Copyright and License
© 2025 The Author(s). Published by IOP Publishing Ltd. Original content from this work may be used under the terms of the Creative Commons Attribution 4.0 license. Any further distribution of this work must maintain attribution to the author(s) and the title of the work, journal citation and DOI.
Acknowledgement
The authors thank Valerie Poynor, the developers of CUTER, Anthea Fantina and Francesca Gulminelli for useful discussions. S N, L T, and J R acknowledges support by NSF Grants PHY-2409736, PHY-2110441, and the Nicholas and Lee Begovich Center for Gravitational-Wave Physics and Astronomy. J R acknowledges support from Perimeter Institute. I L acknowledges support from the DOE under Award No. DE-SC0023101. L S acknowledges the financial support of the National Science Foundation Grant No. PHY 21-16686. The authors are grateful for computational resources provided by the LIGO Laboratory and supported by National Science Foundation Grants PHY-0757058 and PHY-0823459. This material is based upon work supported by NSF’s LIGO Laboratory which is a major facility fully funded by the National Science Foundation. This research has made use of data or software obtained from the Gravitational Wave Open Science Center (gwosc.org), a service of the LIGO Scientific Collaboration, the Virgo Collaboration, and KAGRA. This material is based upon work supported by NSF’s LIGO Laboratory which is a major facility fully funded by the National Science Foundation, as well as the Science and Technology Facilities Council (STFC) of the United Kingdom, the Max-Planck-Society (MPS), and the State of Niedersachsen/Germany for support of the construction of Advanced LIGO and construction and operation of the GEO600 detector.
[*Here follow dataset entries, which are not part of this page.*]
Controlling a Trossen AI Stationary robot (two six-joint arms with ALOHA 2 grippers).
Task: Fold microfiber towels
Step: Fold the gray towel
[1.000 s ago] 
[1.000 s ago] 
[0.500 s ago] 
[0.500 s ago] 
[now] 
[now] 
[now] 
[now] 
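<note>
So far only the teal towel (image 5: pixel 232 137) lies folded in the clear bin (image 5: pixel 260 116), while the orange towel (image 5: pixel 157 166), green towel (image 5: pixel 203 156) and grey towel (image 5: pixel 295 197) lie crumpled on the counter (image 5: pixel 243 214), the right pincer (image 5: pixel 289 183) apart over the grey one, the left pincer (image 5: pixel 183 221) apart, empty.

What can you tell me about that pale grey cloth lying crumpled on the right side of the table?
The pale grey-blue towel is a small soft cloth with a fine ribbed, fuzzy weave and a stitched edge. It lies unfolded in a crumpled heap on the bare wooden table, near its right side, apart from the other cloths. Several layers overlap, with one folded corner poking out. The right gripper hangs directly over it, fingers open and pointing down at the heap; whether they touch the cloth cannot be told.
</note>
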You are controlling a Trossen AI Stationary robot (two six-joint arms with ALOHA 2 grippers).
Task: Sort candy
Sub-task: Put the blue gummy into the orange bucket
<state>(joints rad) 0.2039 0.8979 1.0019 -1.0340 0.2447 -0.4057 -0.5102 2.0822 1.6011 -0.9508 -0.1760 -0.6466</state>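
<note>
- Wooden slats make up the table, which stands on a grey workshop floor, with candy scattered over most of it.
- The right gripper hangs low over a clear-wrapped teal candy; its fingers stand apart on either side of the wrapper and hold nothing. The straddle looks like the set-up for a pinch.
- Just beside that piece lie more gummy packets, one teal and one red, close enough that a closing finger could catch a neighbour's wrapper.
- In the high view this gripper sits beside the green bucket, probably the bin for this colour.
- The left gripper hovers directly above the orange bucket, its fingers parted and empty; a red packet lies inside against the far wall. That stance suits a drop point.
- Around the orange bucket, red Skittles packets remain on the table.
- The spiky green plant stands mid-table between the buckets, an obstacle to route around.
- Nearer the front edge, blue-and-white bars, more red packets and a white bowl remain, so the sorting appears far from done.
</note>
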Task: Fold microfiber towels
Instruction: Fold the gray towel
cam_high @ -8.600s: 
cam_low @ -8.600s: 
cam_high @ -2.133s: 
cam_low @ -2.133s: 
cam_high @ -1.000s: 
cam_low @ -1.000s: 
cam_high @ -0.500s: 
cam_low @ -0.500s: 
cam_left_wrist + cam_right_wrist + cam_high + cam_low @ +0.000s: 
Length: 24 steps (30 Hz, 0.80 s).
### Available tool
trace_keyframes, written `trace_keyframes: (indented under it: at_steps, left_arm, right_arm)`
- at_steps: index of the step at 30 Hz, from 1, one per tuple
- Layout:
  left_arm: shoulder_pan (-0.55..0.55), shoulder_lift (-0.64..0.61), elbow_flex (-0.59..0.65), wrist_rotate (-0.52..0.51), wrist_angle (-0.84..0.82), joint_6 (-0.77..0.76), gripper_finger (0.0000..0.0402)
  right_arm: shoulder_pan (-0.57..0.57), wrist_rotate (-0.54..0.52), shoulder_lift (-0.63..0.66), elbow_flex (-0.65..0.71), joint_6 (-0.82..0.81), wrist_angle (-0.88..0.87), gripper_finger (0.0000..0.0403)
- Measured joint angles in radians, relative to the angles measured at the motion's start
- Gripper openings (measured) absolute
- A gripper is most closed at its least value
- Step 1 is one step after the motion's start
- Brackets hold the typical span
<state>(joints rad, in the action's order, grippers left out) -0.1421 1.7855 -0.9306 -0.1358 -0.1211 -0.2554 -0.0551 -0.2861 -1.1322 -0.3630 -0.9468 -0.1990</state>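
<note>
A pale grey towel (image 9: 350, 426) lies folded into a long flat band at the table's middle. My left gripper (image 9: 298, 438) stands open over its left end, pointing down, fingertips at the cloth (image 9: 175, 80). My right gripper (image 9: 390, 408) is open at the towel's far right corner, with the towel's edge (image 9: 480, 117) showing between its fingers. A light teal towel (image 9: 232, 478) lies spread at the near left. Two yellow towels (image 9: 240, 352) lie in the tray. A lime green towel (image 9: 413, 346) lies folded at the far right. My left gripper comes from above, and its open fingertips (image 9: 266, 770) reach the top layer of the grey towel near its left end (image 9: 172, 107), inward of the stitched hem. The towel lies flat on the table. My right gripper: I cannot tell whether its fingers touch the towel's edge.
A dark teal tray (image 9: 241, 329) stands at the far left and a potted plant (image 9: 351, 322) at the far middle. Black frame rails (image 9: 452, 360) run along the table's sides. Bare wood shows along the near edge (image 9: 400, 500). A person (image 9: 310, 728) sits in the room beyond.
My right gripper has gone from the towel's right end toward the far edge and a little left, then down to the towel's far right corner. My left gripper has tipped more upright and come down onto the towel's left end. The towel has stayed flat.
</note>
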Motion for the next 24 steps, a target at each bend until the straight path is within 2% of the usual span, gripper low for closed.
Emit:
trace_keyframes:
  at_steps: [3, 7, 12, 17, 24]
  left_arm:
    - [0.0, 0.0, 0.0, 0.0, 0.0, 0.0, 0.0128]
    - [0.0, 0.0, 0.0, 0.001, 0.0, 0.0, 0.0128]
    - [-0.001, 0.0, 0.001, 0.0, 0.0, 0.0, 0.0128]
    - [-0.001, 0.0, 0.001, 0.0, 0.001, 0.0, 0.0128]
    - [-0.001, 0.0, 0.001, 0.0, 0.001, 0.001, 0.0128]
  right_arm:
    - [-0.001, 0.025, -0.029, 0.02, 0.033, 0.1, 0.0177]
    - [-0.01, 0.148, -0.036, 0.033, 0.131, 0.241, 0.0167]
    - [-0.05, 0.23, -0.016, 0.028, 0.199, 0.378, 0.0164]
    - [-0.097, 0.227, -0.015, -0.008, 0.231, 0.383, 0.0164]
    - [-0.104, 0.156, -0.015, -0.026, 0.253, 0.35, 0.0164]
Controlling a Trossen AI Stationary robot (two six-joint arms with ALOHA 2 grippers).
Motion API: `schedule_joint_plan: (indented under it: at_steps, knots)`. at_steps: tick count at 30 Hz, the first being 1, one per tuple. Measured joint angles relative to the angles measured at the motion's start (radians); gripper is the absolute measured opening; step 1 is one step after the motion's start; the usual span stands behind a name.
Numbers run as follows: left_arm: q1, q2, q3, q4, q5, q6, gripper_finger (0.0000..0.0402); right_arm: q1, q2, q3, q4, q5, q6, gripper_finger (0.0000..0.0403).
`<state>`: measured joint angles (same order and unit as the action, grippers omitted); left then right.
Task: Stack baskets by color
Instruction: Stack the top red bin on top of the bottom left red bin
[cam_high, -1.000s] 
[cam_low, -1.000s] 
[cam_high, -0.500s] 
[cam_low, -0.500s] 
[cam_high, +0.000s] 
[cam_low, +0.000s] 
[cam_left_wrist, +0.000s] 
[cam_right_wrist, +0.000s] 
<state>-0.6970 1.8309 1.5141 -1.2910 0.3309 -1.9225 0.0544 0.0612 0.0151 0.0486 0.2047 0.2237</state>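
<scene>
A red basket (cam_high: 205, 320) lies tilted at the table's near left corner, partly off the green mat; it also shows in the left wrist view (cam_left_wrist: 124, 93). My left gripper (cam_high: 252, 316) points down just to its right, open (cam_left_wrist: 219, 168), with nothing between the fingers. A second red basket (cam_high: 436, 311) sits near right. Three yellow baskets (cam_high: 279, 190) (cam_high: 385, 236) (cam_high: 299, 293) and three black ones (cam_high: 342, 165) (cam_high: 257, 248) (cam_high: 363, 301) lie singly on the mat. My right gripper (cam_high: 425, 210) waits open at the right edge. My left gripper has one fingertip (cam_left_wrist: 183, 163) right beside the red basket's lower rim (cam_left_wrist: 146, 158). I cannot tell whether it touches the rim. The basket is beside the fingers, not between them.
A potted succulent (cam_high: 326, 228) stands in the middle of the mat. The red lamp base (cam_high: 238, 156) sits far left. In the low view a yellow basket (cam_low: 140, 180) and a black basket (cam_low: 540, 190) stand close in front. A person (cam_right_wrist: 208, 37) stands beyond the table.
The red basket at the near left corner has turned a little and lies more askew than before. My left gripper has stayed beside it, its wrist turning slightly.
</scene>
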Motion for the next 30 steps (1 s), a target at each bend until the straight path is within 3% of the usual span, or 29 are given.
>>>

Additional support for Advanced LIGO was provided by the Australian Research Council. Virgo is funded, through the European Gravitational Observatory (EGO), by the French Centre National de Recherche Scientifique (CNRS), the Italian Istituto Nazionale di Fisica Nucleare (INFN) and the Dutch Nikhef, with contributions by institutions from Belgium, Germany, Greece, Hungary, Ireland, Japan, Monaco, Poland, Portugal, Spain. KAGRA is supported by Ministry of Education, Culture, Sports, Science and Technology (MEXT), Japan Society for the Promotion of Science (JSPS) in Japan; National Research Foundation (NRF) and Ministry of Science and ICT (MSIT) in Korea; Academia Sinica (AS) and National Science and Technology Council (NSTC) in Taiwan.
Data Availability
The data that support the findings of this study are openly available at the following URL/DOI: https://doi.org/10.5281/zenodo.15801144.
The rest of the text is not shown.